Nadide’nin bahsettiği kadın tahmin ettiğimiz gibi yine okulun önüne gelmişti. Birlikte okulun yakınlarında bir pastaneye gidip oturduk. Adının Süreyya olduğunu yolda konuşurken Nadide’den öğrendiğim bu kadın, bir süre sonra Nadide ile yalnız kalmak istediğini söyleyince rahat bir şekilde konuşmaları için iki sıra arkada olan masaya geçtim. Bu arada kıyafetinden durumunun pek müsait olmadığı anlaşılan Süreyya eski, fermuarı bozuk çantasından bir zarf çıkararak Nadide’ye onun küçüklüğüne ait olduğunu söylediği bir kaç resim gösterdi. Resimleri gördükten sonra ağlamaya başlayan Nadide, Süreyya’nın annesi olduğunu anlayınca onları yalnız bırakmak adına eve döndüm.

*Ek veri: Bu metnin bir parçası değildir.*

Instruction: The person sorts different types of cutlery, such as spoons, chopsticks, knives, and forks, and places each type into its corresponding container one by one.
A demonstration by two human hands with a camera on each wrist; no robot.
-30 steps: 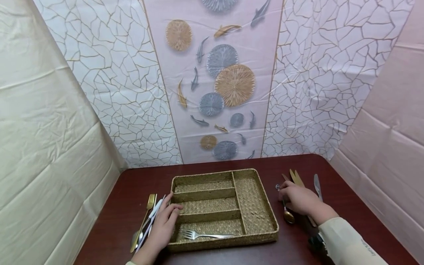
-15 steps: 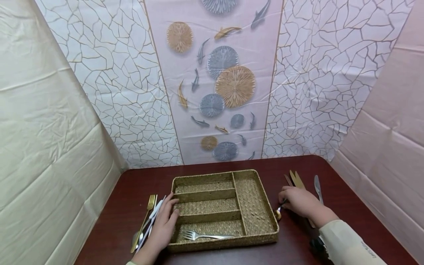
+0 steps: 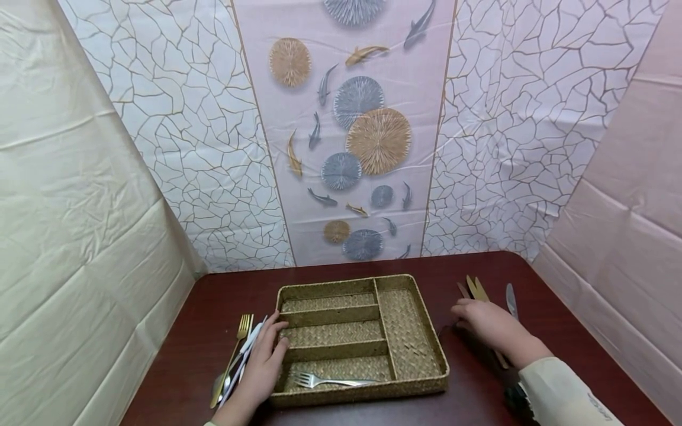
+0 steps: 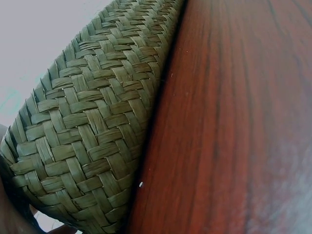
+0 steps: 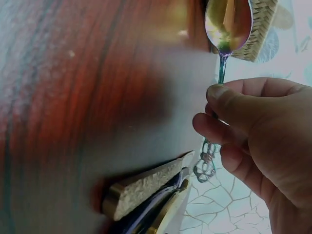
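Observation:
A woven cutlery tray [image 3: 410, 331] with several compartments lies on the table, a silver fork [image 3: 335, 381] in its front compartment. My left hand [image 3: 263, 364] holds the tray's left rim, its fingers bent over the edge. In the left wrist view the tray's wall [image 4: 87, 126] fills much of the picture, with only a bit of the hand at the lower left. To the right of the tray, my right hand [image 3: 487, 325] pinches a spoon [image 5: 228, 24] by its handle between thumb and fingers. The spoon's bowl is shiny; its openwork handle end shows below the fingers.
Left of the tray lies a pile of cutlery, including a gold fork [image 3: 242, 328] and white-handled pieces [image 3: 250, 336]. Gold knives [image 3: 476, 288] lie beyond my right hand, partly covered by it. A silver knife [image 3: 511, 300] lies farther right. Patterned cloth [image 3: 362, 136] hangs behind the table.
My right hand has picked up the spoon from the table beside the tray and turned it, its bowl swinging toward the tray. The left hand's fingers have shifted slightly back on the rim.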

Bahçede dolaşan Ferit ağabeye selam verip odama geçtim. Anadolu Milli Parti binasının tadilatı sonucu Talat’ın Uğurlu konağına bırakılan küçük çaplı eşyalarını göz gezdirdim, arkasında Talat Bircan Uğurlu imzalı bir resim gördüm. Bu resim rahmetli Gönül Uğurlu’ya aitti ve ölüm emrinin Talat tarafından verildiği apaçık anlaşılıyordu.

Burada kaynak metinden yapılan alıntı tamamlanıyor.